Jan Beulich June 23, 2023, 5:59 a.m. UTC | #5
On 22.06.2023 11:00, Jan Beulich wrote:
> On 21.06.2023 18:06, H.J. Lu wrote:
>> On Tue, Jun 20, 2023 at 11:52 PM Jan Beulich <jbeulich@suse.com> wrote:
>>>
>>> On 20.06.2023 18:44, H.J. Lu via Binutils wrote:
>>>> --- a/gas/config/tc-i386.c
>>>> +++ b/gas/config/tc-i386.c
>>>> @@ -6288,11 +6288,10 @@ check_VecOperands (const insn_template *t)
>>>>    /* Templates allowing for ZMMword as well as YMMword and/or XMMword for
>>>>       any one operand are implicity requiring AVX512VL support if the actual
>>>>       operand size is YMMword or XMMword.  Since this function runs after
>>>> -     template matching, there's no need to check for YMMword/XMMword in
>>>> -     the template.  */
>>>> +     template matching, there's no need to check for YMMword/XMMword nor
>>>> +     AVX512VL in the template.  */
>>>>    cpu = cpu_flags_and (t->cpu_flags, avx512);
>>>>    if (!cpu_flags_all_zero (&cpu)
>>>> -      && !t->cpu_flags.bitfield.cpuavx512vl
>>>>        && !cpu_arch_flags.bitfield.cpuavx512vl)
>>>>      {
>>>>        for (op = 0; op < t->operands; ++op)
>>>
>>> While the code change is correct afaict, I don't think we want it,
>>> which is related to your imo wrong editing of the comment: For one we
>>> check for the flag to be clear (unlike the xmm/ymm checks). And then
>>> the check is there to skip a pointless (in that case) loop. IOW the
>>> loop is only needed for templates which do not explicitly name
>>> AVX512VL as a required feature; templates which do can't validly have
>>> a mix of zmm and one or both of xmm/ymm in any one operand. In fact if
>>> you grep i386-opc.tbl for "AVX612VL.*ZMM" you won't find any single
>>> match.
>>
>> That is why the check isn't needed.
> 
> I'm confused now: You explicitly want to make gas perform more work for
> no gain? The flag being clear is the common case, and hence in the
> common case we can avoid getting into this loop.

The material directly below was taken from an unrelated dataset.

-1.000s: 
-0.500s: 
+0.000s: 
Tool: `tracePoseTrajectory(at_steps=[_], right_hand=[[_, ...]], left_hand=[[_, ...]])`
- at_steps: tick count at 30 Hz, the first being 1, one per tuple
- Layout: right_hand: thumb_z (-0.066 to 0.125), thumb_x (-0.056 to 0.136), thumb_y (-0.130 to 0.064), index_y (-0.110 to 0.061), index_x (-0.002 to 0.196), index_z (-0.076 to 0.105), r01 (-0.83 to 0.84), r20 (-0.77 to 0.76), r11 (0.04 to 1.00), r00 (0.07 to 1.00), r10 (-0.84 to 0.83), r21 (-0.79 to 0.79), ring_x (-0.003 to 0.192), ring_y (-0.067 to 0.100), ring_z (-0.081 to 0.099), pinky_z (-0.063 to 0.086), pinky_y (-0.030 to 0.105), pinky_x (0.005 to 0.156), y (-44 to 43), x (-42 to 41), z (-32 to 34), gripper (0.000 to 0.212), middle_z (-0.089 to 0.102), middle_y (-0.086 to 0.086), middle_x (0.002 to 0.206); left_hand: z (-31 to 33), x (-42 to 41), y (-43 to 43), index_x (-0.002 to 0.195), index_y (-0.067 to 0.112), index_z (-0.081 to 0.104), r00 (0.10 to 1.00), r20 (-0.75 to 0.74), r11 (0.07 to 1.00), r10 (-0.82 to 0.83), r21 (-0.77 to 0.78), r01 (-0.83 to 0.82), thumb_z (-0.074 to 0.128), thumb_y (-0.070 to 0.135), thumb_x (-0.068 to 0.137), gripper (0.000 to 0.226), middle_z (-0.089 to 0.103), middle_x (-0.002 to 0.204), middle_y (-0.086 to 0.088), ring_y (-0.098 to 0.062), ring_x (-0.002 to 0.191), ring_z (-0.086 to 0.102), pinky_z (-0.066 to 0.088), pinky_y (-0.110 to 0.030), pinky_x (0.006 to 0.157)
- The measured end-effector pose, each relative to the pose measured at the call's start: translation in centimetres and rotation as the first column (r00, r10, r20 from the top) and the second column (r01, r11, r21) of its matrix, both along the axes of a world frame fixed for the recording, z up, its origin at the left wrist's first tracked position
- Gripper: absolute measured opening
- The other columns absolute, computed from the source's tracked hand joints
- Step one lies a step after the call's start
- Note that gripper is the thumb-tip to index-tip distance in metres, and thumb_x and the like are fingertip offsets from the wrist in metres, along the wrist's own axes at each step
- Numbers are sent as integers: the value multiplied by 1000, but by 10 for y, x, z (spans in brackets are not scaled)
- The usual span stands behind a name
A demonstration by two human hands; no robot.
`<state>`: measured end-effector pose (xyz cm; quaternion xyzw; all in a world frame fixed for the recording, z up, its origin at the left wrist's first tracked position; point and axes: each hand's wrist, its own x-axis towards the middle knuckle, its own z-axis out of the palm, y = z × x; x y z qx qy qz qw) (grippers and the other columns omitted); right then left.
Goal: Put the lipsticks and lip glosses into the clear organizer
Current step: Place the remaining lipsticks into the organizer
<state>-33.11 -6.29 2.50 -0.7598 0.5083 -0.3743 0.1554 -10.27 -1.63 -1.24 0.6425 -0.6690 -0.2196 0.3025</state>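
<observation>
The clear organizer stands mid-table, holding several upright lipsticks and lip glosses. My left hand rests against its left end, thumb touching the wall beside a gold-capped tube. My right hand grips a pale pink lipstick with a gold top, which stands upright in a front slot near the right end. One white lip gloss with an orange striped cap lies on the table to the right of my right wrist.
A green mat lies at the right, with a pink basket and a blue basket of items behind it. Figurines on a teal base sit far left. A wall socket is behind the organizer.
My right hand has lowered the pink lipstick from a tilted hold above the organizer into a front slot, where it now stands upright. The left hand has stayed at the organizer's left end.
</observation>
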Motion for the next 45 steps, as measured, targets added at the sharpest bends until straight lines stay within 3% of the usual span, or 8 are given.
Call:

I guess I managed to contradict myself here: The flag being clear is the
common case, and hence the effect of avoiding to enter the loop is more
limited than I first inferred.

Jan

> So yes, as said, your
> code change is functionally correct (as in: not breaking things), but
> it is at the same time making overall behavior worse. Please revert.
> 
> Jan
  

Patch

diff --git a/gas/config/tc-i386.c b/gas/config/tc-i386.c
index de35ee2a2c6..dcafac0c0cd 100644
--- a/gas/config/tc-i386.c
+++ b/gas/config/tc-i386.c
@@ -6288,11 +6288,10 @@  check_VecOperands (const insn_template *t)
   /* Templates allowing for ZMMword as well as YMMword and/or XMMword for
      any one operand are implicity requiring AVX512VL support if the actual
      operand size is YMMword or XMMword.  Since this function runs after
-     template matching, there's no need to check for YMMword/XMMword in
-     the template.  */
+     template matching, there's no need to check for YMMword/XMMword nor
+     AVX512VL in the template.  */
   cpu = cpu_flags_and (t->cpu_flags, avx512);
   if (!cpu_flags_all_zero (&cpu)
-      && !t->cpu_flags.bitfield.cpuavx512vl
       && !cpu_arch_flags.bitfield.cpuavx512vl)
     {
       for (op = 0; op < t->operands; ++op)